Workforce strategy must address equity

A medium and long-term workforce strategy should be drafted up which ‘considers mechanisms to more equitably distribute’ the GP workforce, the report said.

As part of this strategy, the Government should consider ‘stronger central coordination and oversight’ of GP distribution.

The recommendation is based on analysis of 30 years of policy efforts to reduce inequities in the provision of GP services, which the Health Foundation claimed ‘have not been enough to overcome them’ and are often ‘small in comparison with the scale of the problem’.

To reduce inequities, policymakers should:

  • Make addressing inequities a national priority
  • Subject new GP policies to an ‘equity test’
  • Examine alternative approaches to allocating funding resources
  • Develop a medium and long-term workforce strategy
  • Introduce a requirement for integrated care boards (ICBs) to develop plans to reduce inequities
  • Ensure the Government commits to more rigorous evaluation of policies affecting general practice

Similarly, new policies for general practice in England should be subject to an ‘equity test’ to consider how the policy may impact on the equitable provision of general practice.

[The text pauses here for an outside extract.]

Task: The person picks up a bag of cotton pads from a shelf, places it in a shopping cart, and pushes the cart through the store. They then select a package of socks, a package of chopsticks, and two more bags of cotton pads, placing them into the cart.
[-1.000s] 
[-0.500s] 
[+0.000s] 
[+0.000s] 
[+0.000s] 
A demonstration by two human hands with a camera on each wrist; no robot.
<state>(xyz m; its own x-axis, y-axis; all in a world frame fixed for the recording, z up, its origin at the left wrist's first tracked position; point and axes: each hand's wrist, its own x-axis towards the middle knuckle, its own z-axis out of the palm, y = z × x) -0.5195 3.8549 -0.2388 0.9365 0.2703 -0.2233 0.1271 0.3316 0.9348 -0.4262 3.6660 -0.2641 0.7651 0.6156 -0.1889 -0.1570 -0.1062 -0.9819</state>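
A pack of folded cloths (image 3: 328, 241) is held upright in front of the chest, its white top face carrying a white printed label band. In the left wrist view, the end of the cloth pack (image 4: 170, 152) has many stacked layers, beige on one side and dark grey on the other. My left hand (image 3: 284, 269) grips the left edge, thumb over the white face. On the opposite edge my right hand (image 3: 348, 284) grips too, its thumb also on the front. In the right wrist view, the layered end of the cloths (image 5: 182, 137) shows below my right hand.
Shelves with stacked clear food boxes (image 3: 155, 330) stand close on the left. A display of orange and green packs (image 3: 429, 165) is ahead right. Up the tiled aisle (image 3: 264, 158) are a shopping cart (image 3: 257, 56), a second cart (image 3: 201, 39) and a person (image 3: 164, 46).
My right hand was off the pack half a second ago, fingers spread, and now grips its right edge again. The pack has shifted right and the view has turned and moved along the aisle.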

It also suggested the Government establish an independent review of general practice funding allocations to determine how income streams differ by level of deprivation.

Addressing the inverse care law in general practice should also become ‘an explicit national priority’ and a ‘core’ part of the Government’s levelling up agenda, it said.

It said: ‘Without deliberate policy action, inequities in general practice in England are likely to grow.’

A recent study indicated that the most deprived areas in England had almost one and a half fewer FTE GPs (1.41) per 10,000 patients than the least derived areas.